In our case, the problem was that nonprofits in the St. Louis area weren't getting the management training they needed. While our region was blessed with several colleges, universities, training organizations, and consultants providing education for nonprofits, there was too much duplication, too many gaps in needed services, and fragmented and often ineffective delivery of what did exist.
The key to fixing this situation was the creation of the Nonprofit Services Consortium, a collaboration of four universities, the regional community foundation, three organizations providing technical assistance to arts' nonprofits, the area's grantmakers' organization, the regional United Way's management assistance program, and the region's NSFRE chapter.
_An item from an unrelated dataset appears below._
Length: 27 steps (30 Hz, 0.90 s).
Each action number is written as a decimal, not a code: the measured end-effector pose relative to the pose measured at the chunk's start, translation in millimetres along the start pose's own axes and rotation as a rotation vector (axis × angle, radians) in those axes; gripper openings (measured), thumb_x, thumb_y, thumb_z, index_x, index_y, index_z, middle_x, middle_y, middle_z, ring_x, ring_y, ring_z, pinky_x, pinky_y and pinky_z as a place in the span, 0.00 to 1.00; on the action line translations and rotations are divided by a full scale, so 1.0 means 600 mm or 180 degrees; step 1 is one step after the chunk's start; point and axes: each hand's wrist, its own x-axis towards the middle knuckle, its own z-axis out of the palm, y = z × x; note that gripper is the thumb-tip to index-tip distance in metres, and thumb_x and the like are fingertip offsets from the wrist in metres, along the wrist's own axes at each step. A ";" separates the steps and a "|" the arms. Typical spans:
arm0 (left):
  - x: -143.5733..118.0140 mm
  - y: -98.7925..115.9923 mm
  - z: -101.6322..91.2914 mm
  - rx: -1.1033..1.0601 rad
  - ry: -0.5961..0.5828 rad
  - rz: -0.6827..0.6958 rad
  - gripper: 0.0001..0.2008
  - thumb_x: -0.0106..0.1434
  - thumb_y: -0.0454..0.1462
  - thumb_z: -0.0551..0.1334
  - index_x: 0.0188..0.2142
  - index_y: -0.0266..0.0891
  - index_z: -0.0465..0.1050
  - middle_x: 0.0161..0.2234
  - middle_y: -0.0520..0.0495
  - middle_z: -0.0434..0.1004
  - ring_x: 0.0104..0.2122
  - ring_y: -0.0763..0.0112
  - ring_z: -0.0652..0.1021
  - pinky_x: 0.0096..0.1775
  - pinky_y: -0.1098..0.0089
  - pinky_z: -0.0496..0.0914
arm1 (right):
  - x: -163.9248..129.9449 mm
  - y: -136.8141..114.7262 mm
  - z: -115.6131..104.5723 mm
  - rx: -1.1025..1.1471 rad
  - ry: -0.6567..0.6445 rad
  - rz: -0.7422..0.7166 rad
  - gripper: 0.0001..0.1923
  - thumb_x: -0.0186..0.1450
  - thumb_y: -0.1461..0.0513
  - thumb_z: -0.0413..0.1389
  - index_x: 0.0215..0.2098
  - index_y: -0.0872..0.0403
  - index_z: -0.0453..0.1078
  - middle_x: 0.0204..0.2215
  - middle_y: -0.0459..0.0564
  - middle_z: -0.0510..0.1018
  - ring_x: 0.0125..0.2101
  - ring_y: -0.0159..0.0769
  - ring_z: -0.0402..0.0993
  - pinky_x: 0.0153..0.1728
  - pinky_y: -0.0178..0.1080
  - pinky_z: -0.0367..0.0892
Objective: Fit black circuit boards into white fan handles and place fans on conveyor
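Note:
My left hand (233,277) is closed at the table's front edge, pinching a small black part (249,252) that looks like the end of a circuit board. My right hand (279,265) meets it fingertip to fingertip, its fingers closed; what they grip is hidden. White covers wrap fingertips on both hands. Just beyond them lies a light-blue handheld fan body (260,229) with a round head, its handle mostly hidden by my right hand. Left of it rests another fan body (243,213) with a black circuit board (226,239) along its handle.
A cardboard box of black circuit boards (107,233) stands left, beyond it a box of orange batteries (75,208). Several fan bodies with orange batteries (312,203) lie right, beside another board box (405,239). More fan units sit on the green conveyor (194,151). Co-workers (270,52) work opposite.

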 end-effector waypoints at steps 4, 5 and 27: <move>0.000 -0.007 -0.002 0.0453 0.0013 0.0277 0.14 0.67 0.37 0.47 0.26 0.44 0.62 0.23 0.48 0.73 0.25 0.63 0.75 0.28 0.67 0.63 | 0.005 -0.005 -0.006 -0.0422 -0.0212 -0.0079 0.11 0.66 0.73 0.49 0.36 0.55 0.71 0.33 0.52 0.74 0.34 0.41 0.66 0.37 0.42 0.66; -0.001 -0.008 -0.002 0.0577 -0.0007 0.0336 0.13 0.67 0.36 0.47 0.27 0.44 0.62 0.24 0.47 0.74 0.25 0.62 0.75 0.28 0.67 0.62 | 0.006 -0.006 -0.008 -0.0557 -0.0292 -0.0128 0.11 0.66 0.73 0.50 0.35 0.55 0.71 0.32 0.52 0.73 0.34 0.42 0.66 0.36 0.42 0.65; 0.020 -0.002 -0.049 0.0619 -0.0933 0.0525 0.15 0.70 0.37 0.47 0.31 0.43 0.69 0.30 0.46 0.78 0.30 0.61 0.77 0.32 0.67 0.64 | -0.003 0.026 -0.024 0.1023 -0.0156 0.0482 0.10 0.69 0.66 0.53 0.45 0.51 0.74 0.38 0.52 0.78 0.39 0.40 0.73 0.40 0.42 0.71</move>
Creating this group of very different organizations was not easy, took time, and hinged on the leaders behind the effort.
For collaboration to succeed, a new kind of leadership is essential. Collaborative leaders must be able to do the following:
1. Expand the Focus. Collaborative leadership requires a different focus. That focus is more global and oriented toward better community as its primary goal. It's not about any one individual or organization or their successes.
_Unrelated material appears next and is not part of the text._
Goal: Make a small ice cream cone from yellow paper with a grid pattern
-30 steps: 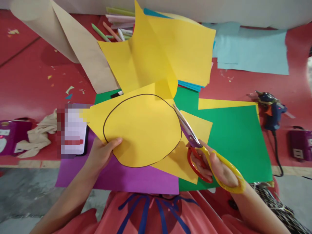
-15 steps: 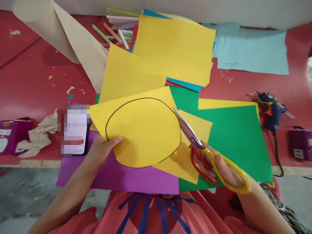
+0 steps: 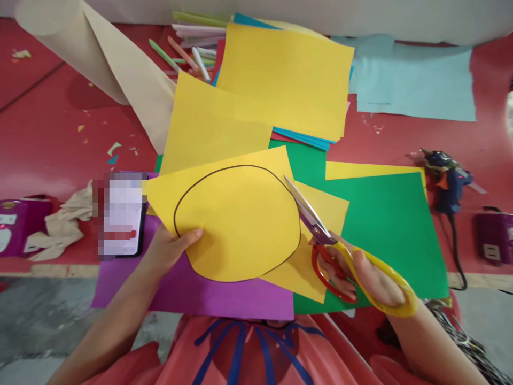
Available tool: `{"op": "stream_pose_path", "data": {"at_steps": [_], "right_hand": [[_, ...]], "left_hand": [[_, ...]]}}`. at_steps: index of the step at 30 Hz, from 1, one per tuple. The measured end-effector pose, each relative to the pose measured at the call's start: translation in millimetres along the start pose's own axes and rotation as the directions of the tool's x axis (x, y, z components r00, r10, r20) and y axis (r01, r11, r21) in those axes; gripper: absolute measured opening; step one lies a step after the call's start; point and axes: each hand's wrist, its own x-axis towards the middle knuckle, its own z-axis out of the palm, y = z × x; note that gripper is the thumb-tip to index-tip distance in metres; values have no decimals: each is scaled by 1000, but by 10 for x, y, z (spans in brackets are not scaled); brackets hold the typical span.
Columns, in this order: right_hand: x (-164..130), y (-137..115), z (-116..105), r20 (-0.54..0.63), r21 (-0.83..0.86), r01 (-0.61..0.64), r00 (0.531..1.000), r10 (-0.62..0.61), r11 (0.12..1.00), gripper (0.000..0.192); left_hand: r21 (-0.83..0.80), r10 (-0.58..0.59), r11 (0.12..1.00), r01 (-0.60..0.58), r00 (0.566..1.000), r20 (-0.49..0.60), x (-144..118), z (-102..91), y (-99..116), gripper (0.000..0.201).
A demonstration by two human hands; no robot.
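My left hand [image 3: 170, 247] pinches the left edge of a yellow paper sheet [image 3: 240, 219], thumb on top. A dark rounded outline is drawn on it. Along the lower and lower right side the paper's edge follows that line; uncut paper borders the top and upper left. In my right hand [image 3: 368, 278] are scissors [image 3: 316, 231] with one yellow and one red handle loop. Their blades lie at the sheet's right edge, tips near the outline's upper right. Beneath the sheet lie a purple sheet [image 3: 224, 299], a green sheet [image 3: 388, 235] and another yellow piece [image 3: 320, 214].
More yellow sheets [image 3: 288, 80] are stacked ahead, with markers [image 3: 200, 64] behind their left side. A phone [image 3: 122, 214] lies left. Light blue paper [image 3: 417, 80] and a glue gun [image 3: 449, 182] are right. A beige paper roll [image 3: 108, 59] slants at the upper left.
The yellow sheet has turned slightly and shifted a little down and to the right in my left hand. The scissors stay almost in place, still in my right hand.
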Motion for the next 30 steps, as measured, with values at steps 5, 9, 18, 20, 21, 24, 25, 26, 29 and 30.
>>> {"op": "stream_pose_path", "data": {"at_steps": [5, 9, 18, 20, 21, 24, 25, 26, 29, 30], "right_hand": [[-15, 87, -49, -8, 21, 39, 999, -38, 999, 54], [-12, 39, -45, -3, -24, 39, 999, -39, 999, 54], [34, 38, -39, 8, -53, 28, 1000, -28, 998, 51], [30, 40, -53, 42, -94, 46, 998, -43, 995, 52], [29, 33, -57, 64, -113, 60, 997, -53, 992, 52], [38, -10, -47, 121, -118, 93, 990, -78, 989, 51], [44, -25, -35, 128, -108, 99, 988, -85, 989, 51], [50, -38, -21, 132, -95, 108, 987, -95, 990, 50], [59, -50, 27, 114, -69, 124, 987, -115, 990, 49], [58, -46, 39, 94, -62, 117, 989, -111, 991, 49]], "left_hand": [[-52, 44, 998, -44, 999, 0, 43, -23, -34, 52], [-82, 46, 996, -47, 999, -8, 71, -63, -27, 48], [-52, -40, 998, 41, 999, 11, 75, -155, -35, 47], [-56, -38, 998, 38, 999, 5, 71, -141, -21, 48], [-61, -42, 997, 42, 999, 4, 66, -132, -7, 49], [-69, -83, 994, 84, 996, 16, 37, -111, 57, 49], [-71, -99, 992, 100, 995, 23, 25, -108, 76, 50], [-72, -110, 991, 112, 993, 32, 14, -108, 89, 50], [-70, -107, 991, 110, 993, 57, -11, -122, 91, 51], [-70, -99, 992, 103, 993, 60, -15, -127, 84, 51]]}}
2. Spread Authority. Collaborative leaders avoid hierarchies and relationships based on narrowly defined or poorly shared authority.
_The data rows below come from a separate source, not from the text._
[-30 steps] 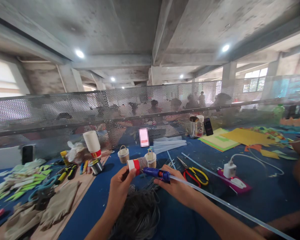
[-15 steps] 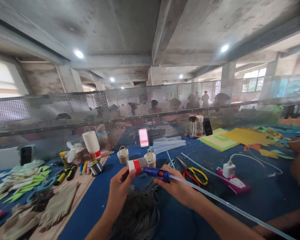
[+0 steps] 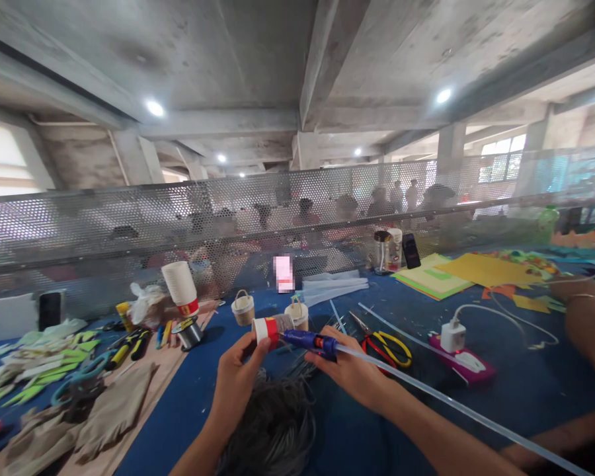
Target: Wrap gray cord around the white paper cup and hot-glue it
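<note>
My left hand [image 3: 242, 370] grips a red and white paper cup [image 3: 264, 332], tipped on its side, with grey cord wound on part of it. In my right hand [image 3: 354, 363] is a blue glue gun [image 3: 305, 340], its nozzle at the cup's cord-wrapped side; whether it touches I cannot tell. A long clear glue stick [image 3: 441, 395] runs out of the gun's back and over my right forearm. Below my hands lies a tangled bundle of grey cord [image 3: 272, 430]. Just behind the cup stand two small handled buckets, one on the left [image 3: 242, 309] and one partly hidden [image 3: 298, 313].
Pliers with red and yellow handles [image 3: 396, 349] lie right of my hand, near a white charger [image 3: 453, 337] on a purple power strip [image 3: 480, 373]. Stacked paper cups [image 3: 180, 284], a wire spool [image 3: 188, 332] and gloves [image 3: 116, 410] are on the left. A perforated metal screen [image 3: 258, 231] stands behind.
Both hands, the cup and the glue gun hold almost the same position. The view has shifted very slightly.
</note>
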`<action>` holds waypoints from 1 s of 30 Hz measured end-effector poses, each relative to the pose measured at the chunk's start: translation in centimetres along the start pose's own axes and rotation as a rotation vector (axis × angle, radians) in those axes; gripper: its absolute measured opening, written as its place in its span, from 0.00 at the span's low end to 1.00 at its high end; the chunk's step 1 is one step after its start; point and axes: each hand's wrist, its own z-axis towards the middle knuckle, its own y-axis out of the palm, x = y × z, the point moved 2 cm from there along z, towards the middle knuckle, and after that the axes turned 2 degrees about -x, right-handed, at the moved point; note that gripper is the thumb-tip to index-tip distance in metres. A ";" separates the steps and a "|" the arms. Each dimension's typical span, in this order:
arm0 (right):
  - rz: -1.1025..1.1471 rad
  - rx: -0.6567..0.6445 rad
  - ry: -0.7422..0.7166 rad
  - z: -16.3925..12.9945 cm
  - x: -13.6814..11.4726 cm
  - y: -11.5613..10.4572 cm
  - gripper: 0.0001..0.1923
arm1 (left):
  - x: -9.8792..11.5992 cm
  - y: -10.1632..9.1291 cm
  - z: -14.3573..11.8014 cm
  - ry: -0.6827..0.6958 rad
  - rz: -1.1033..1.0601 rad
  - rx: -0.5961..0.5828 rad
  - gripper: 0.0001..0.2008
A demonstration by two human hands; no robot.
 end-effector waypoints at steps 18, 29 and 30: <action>-0.007 0.038 -0.014 0.2 0.8 0.1 0.13 | 0.0 0.1 0.0 0.050 0.062 0.005 0.15; -0.009 0.055 0.014 0.4 0.9 0.0 0.13 | -0.6 0.2 0.1 0.108 0.094 0.003 0.14; -0.008 0.057 0.009 0.4 1.0 0.0 0.13 | -0.7 0.2 0.1 0.115 0.104 -0.001 0.14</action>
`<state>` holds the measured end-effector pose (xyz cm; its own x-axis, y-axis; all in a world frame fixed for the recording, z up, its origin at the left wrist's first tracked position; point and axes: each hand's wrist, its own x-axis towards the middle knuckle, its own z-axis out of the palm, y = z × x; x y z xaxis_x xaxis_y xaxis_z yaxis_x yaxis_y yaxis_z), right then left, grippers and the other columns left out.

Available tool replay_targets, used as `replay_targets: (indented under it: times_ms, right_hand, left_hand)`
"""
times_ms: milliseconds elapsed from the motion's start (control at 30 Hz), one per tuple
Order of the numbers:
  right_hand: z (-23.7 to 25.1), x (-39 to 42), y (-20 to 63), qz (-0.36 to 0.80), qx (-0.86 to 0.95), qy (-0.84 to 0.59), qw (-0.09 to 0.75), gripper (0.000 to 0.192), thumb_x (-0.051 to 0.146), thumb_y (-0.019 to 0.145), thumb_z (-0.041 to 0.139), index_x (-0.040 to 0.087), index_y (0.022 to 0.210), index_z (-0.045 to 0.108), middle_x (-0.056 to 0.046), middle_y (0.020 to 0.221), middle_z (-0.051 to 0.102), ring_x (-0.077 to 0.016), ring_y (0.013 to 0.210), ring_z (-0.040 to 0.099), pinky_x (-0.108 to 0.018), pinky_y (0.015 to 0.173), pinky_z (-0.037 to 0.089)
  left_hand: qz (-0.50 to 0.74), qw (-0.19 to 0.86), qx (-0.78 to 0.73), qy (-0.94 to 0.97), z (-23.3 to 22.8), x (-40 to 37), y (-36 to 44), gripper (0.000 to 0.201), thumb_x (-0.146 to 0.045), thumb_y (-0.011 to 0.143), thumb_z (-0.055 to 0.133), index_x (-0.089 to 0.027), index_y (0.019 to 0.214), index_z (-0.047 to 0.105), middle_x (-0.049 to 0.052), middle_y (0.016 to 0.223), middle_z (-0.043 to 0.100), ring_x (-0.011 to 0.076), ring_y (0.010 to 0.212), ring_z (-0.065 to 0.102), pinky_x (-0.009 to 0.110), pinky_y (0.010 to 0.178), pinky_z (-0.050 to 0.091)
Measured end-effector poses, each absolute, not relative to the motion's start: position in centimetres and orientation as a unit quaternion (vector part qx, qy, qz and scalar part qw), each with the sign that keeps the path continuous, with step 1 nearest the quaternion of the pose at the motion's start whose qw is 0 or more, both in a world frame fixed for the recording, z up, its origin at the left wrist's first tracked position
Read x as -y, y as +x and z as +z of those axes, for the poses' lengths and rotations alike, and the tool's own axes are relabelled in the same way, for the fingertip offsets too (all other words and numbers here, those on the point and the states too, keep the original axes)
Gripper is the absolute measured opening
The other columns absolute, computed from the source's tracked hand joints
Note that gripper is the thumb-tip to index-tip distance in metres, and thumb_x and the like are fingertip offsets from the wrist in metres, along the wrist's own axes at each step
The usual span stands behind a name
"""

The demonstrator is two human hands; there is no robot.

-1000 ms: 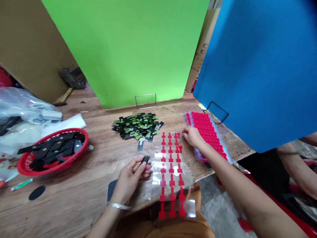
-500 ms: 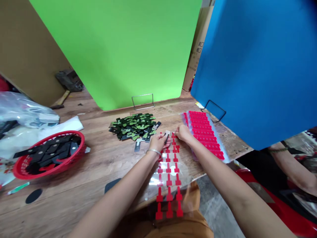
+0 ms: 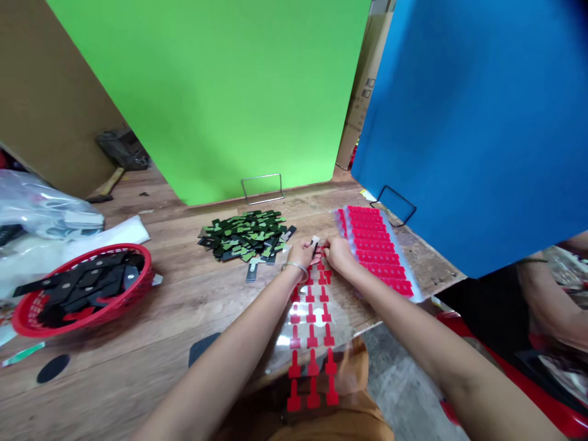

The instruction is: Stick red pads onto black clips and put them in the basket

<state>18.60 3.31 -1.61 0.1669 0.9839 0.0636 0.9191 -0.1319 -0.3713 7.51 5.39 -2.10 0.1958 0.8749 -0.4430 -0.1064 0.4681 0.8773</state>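
My left hand (image 3: 301,255) pinches a small black piece with a light metal tip (image 3: 315,241), held over the far end of a clear sheet (image 3: 340,318). Rows of red T-shaped stickers (image 3: 313,335) cover that sheet, which hangs over the table edge towards my lap. Close beside it, my right hand (image 3: 339,252) is closed at the sheet's far end, its fingertips near the black piece; what they grip is too small to make out. A heap of black and silvery pieces (image 3: 248,236) lies left of my hands.
Stacked sheets of red stickers (image 3: 376,248) lie to the right. A red basket (image 3: 147,275) of black parts stands at left. Green (image 3: 220,92) and blue (image 3: 459,135) boards rise behind, with wire stands. At far right another person's arm (image 3: 551,300) shows.
My left hand has moved slightly right and away from me with the black piece. My right hand has closed in, so the two hands are nearer each other. The view has shifted slightly.
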Motion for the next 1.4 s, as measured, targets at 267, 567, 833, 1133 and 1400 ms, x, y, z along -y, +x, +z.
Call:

3. Be Flexible. Given the complexity of the environment, collaborative leaders prefer a flexible approach to solving problems.
4. Take a Risk. Collaborative leaders are by nature risk-takers. They are social and organizational entrepreneurs who gravitate toward untested but promising new forms of organization and problem solving.
5. Draw on People's Strengths. Leaders in successful collaborations practice leadership that's at once individual and collective. They pool strengths and leadership styles, using each member fully and effectively and as the changing environment or situation requires.
6. Create New Leaders. Members of a collaboration are willing to function with multiple leaders. Some of these leaders focus on the relational aspects of the collaboration. Some attend to the instrumental needs and interactions within the group. Others focus on direct tasks and the need for performance. All are equally important.3
7. Focus on Group Success. Collaborative leaders worry more about collective success than individual longevity in leadership positions. They encourage and permit the shifting of the guard, recognizing this as healthy rather than threatening.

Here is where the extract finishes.